Bleachers – everyone for ten minutes

Jack Antonoff returns with the fifth Bleachers record – it can be overbearing, but when you reach its core, you come to respect Antonoff's long, earnest mission

Album Review by Lucy Fitzgerald | 22 May 2026
  • Bleachers – everyone for ten minutes
Album title: everyone for ten minutes
Artist: Bleachers
Label: Dirty Hit
Release date: 22 May

Jack Antonoff is a smart guy with some annoying habits. He continues to best his male pop-rock peers, able to pull off the lofty in a way in which Harry Styles never succeeds, and more tolerable in his quirky state-of-the-union proclamations than grating labelmate Matty Healy. But Bleachers’ conventions (Springsteen simulacra; every crescendo feeling like Judd Nelson’s raised fist; unrelenting spoken word with telegraphs of misery and euphoria that careen between the vague and specific; the impasse of the intolerable present an uncertain future, braced by the millennial condition of raising toasts on sinking ships) can combine to something quite overbearing. Yet once you reach the centre of Bleachers' fifth album, you come to respect their long, earnest mission.

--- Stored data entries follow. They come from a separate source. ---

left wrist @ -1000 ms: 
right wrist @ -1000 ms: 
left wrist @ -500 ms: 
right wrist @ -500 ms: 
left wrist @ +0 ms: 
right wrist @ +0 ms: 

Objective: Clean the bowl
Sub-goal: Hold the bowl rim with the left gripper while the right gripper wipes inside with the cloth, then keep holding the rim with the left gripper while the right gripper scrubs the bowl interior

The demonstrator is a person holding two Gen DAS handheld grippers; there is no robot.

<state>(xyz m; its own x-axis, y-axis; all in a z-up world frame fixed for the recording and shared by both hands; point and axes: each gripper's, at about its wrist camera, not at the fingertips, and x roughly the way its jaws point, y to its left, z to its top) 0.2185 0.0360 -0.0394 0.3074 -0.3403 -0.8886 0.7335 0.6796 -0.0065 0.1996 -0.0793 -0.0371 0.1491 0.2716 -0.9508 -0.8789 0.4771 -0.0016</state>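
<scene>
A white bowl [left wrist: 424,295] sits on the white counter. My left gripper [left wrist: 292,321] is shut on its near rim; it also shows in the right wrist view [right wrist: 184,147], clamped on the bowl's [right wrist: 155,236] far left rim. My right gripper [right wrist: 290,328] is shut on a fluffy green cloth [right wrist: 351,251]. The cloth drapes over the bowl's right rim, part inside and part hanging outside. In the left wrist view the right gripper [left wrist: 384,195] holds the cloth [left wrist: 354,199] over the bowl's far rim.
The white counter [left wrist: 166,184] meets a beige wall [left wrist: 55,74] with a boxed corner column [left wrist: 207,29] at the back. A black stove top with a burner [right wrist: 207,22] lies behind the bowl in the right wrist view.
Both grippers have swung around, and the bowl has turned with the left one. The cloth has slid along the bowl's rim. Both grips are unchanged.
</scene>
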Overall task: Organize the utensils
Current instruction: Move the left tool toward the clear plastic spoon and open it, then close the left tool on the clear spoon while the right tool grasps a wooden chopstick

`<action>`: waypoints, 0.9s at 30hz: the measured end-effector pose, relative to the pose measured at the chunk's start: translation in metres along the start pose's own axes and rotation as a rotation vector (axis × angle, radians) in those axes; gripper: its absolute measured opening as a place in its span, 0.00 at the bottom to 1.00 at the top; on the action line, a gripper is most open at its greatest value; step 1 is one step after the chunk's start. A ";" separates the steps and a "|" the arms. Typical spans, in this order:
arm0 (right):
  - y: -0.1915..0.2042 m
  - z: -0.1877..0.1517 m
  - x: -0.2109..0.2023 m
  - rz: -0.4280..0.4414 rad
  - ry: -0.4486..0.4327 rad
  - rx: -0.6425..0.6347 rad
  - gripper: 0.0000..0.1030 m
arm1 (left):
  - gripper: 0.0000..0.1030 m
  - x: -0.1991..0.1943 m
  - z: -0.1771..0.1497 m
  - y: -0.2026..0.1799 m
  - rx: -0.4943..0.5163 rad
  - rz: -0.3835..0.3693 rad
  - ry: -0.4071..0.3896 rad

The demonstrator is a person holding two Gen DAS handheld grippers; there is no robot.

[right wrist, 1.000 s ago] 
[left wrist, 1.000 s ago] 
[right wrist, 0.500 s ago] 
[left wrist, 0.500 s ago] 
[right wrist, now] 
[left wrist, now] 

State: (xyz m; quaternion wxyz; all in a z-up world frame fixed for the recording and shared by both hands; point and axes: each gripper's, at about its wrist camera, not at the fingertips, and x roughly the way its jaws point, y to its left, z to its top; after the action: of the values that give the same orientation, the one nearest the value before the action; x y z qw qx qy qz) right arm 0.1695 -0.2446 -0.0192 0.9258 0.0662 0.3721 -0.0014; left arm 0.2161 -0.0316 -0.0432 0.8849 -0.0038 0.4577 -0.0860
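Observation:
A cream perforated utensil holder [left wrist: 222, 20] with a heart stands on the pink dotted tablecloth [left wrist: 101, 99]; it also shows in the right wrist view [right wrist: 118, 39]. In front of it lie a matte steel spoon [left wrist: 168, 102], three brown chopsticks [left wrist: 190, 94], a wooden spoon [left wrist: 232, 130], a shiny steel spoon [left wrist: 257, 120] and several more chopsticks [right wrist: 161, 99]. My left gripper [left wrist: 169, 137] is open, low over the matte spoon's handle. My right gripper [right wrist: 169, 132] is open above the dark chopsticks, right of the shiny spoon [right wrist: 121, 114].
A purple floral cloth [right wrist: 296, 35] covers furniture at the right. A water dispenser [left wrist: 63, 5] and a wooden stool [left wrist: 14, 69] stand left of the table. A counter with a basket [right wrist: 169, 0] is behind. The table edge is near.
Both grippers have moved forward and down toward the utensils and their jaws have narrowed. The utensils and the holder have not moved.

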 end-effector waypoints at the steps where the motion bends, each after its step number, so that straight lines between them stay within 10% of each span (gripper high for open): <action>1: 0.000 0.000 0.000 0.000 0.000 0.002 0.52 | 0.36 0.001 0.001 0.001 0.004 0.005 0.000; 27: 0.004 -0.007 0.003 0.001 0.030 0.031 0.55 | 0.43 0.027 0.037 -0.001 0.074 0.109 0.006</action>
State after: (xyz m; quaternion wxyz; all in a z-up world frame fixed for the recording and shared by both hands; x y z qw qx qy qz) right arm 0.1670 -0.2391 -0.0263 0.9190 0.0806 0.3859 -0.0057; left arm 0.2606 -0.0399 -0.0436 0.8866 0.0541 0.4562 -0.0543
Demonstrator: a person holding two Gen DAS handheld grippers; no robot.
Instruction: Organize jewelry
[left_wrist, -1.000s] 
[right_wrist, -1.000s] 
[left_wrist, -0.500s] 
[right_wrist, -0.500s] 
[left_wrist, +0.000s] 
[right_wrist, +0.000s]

Opening track 'sideways' is connective tissue, re-energising the Lana-assisted, Blue Nile tincture of 2024's Alma Mater with its stalking alto sax, while beatnik anthem 'the van' trades in Antonoff’s usual emphatic abstracts. The overstated prophetic bent will irritate some, but proves a worthy rhetorical jaunt. The 1975 contiguity reveals itself on the zippy 'we should talk', with dynamic licks of autotune and some unwieldy turns of phrase. 'you and forever' is the album’s accent piece, in which nihilism is punctured as a loved-up Antonoff is fully realised. The contracting, quiet chorus retreads are tempered magic; he sees God in his girl, and Things Are Gonna Be Alright.

With its pop-rockabilly verve, the scattershot lyrical vignettes of 'dirty wedding dress' never reach the big time catharsis it transparently apes. 'i can’t believe you're gone' strews in a Nebraska-like malaise and maintains a moving solemnity. The tentative strums on 'dancing' summon Sufjan Stevens sadness, while an aggrieved vocal calls to mind the jaded showman register of Brandon Flowers – 'No, dying is not romantic this young'. 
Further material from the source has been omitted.